> Material shown
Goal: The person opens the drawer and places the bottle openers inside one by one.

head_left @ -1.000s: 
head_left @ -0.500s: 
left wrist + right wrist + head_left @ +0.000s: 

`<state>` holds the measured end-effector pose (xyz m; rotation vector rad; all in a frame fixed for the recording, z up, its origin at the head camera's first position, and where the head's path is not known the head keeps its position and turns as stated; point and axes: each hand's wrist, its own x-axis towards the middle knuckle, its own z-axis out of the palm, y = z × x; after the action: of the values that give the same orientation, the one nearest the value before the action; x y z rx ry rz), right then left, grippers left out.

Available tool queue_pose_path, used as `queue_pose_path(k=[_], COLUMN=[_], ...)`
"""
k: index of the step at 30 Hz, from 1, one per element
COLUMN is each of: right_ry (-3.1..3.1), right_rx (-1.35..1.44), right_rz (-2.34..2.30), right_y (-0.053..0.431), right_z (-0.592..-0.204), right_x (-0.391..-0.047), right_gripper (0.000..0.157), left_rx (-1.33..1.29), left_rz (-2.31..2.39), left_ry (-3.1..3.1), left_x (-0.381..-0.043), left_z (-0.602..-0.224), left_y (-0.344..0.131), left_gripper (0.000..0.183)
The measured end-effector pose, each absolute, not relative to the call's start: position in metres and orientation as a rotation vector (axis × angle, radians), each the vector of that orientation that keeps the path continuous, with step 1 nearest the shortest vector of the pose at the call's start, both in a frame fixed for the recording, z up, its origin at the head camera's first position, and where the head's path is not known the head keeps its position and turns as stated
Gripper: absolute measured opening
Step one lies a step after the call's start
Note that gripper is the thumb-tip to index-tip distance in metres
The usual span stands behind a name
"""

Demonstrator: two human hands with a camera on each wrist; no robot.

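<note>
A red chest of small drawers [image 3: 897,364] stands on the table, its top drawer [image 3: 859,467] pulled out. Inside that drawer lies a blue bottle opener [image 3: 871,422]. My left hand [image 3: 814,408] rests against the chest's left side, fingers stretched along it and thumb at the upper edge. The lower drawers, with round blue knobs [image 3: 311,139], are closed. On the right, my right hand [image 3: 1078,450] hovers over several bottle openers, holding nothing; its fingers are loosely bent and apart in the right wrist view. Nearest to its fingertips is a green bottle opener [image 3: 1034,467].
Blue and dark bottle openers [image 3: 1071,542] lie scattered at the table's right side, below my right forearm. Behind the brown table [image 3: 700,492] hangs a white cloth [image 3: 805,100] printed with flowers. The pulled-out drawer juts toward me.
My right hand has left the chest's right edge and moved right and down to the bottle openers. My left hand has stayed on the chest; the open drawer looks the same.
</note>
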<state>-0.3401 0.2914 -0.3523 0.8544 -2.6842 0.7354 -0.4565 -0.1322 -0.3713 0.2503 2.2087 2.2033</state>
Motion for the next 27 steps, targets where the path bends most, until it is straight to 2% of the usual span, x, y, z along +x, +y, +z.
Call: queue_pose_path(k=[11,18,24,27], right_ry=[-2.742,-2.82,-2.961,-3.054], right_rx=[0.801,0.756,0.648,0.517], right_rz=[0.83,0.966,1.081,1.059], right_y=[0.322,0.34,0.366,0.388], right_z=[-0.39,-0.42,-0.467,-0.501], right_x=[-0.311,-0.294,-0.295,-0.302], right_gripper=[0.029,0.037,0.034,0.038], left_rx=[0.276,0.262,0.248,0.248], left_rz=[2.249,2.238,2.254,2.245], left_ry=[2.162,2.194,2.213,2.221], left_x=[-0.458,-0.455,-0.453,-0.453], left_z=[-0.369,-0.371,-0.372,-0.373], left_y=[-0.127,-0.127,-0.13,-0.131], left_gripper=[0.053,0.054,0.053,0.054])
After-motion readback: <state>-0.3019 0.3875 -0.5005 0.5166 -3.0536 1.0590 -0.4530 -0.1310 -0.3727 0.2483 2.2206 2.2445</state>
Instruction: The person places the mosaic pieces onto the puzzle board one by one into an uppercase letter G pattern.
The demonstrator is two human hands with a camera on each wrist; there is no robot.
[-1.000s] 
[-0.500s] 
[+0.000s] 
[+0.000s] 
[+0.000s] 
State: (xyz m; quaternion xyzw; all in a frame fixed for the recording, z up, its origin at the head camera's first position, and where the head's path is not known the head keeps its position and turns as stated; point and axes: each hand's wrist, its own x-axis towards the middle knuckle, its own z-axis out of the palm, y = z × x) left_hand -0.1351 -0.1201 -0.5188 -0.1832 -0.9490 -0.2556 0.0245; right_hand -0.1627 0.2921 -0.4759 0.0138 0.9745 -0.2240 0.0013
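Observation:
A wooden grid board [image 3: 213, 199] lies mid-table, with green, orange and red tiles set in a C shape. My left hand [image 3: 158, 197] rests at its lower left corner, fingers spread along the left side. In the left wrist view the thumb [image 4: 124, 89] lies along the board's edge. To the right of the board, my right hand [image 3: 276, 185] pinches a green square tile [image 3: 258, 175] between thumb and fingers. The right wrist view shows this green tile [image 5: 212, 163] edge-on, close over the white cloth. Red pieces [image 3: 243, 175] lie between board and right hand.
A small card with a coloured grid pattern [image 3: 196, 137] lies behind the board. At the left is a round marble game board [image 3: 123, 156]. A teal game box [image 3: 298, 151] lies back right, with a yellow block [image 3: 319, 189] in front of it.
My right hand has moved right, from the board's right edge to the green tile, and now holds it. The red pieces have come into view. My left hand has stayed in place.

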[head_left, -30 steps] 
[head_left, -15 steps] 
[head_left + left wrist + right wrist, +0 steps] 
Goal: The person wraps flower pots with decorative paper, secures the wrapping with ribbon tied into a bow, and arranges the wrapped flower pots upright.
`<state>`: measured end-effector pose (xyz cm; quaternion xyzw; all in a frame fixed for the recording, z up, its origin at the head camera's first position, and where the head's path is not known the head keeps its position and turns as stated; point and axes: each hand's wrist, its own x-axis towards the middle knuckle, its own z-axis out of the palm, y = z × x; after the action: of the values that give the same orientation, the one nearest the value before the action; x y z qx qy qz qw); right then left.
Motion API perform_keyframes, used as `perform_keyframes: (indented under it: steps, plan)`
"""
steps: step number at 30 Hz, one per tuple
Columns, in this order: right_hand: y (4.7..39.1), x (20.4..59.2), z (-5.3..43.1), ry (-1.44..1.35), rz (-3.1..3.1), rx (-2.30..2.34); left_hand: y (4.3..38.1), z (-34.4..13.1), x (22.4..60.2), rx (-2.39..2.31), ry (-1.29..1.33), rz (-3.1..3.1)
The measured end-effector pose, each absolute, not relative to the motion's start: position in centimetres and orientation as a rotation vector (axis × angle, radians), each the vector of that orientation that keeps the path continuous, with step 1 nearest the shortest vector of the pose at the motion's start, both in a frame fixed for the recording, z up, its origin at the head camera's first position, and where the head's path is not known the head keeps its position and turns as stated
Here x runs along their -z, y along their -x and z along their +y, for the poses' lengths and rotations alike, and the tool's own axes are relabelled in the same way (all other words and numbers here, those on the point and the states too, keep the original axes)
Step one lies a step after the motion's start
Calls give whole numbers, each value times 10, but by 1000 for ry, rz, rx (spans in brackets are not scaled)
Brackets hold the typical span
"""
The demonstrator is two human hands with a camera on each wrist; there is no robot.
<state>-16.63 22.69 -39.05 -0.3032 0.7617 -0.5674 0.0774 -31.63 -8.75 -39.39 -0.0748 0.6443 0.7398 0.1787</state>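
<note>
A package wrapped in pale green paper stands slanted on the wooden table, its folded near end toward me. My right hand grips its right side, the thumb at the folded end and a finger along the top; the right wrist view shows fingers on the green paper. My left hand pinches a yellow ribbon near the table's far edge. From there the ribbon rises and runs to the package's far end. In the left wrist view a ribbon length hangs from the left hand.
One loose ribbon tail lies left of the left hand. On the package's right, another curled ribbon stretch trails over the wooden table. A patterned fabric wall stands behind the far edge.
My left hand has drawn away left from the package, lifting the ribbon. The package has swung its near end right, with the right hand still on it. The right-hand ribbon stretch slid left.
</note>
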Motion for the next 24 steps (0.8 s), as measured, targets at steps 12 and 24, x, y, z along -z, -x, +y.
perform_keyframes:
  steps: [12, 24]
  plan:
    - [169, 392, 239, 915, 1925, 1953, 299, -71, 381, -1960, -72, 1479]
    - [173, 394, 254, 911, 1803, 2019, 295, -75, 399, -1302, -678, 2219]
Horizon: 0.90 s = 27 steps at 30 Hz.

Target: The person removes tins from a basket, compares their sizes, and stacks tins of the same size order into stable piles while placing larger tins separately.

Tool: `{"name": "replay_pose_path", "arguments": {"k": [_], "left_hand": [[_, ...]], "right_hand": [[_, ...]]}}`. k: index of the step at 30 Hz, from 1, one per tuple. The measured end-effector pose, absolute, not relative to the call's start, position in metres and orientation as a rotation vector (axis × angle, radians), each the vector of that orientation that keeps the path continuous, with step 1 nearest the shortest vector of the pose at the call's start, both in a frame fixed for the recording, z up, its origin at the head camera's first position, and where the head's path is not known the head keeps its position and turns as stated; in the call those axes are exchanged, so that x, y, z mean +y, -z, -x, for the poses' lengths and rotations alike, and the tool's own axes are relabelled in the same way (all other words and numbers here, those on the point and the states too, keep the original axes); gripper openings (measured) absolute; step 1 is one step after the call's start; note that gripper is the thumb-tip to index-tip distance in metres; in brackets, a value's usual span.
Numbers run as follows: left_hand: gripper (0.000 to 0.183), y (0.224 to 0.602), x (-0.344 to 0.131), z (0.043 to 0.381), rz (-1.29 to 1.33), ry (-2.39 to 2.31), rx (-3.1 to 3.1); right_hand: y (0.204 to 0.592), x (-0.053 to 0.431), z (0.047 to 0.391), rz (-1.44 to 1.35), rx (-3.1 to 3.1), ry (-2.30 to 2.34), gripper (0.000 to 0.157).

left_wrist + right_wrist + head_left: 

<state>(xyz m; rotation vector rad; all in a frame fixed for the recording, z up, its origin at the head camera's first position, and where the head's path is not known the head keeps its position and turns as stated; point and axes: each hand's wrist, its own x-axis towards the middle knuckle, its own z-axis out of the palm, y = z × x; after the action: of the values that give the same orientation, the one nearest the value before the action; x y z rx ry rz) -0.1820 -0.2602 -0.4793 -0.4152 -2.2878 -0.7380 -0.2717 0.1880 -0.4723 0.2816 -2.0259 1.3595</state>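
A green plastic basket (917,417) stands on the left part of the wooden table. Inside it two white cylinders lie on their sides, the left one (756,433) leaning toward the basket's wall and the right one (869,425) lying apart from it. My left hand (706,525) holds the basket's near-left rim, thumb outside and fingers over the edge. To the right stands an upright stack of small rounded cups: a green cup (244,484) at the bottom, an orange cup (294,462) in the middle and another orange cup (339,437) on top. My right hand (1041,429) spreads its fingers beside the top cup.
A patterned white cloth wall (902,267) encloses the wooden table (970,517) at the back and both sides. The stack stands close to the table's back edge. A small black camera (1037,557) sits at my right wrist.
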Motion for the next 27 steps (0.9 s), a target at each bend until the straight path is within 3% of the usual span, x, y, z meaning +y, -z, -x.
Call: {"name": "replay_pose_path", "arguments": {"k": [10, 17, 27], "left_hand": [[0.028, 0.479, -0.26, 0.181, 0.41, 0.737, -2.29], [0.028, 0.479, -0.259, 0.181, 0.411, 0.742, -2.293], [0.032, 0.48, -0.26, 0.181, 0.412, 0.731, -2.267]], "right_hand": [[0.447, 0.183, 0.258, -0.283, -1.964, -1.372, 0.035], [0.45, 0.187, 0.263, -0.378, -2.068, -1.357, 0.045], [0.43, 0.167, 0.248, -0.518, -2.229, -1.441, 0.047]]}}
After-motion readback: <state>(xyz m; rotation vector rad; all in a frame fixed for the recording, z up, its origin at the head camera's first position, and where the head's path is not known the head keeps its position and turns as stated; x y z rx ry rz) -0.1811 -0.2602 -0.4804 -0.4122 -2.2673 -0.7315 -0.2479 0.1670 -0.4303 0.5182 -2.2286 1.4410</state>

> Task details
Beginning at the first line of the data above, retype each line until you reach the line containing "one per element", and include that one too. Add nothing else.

> Solution
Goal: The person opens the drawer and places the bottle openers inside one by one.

head_left @ -1.000s: 
head_left @ -0.500s: 
left wrist + right wrist + head_left @ +0.000s: 

`<state>` holds the measured end-effector pose (xyz m; rotation vector rad; all in a frame fixed for the recording, z up, its origin at the head camera's first position, and where the head's path is not known the head keeps its position and turns as stated; point and axes: each hand's wrist, its own x-axis towards the middle knuckle, its own z-axis out of the palm, y = z × x; after the action: of the values that give the same orientation, the one nearest the value before the action; x y z rx ry rz), right then left, grippers left out.

Available tool queue_pose_path, used as `queue_pose_path(k=[_], COLUMN=[_], ...)`
"""
k: index of the step at 30 Hz, from 1, one per element

This answer requires nothing else.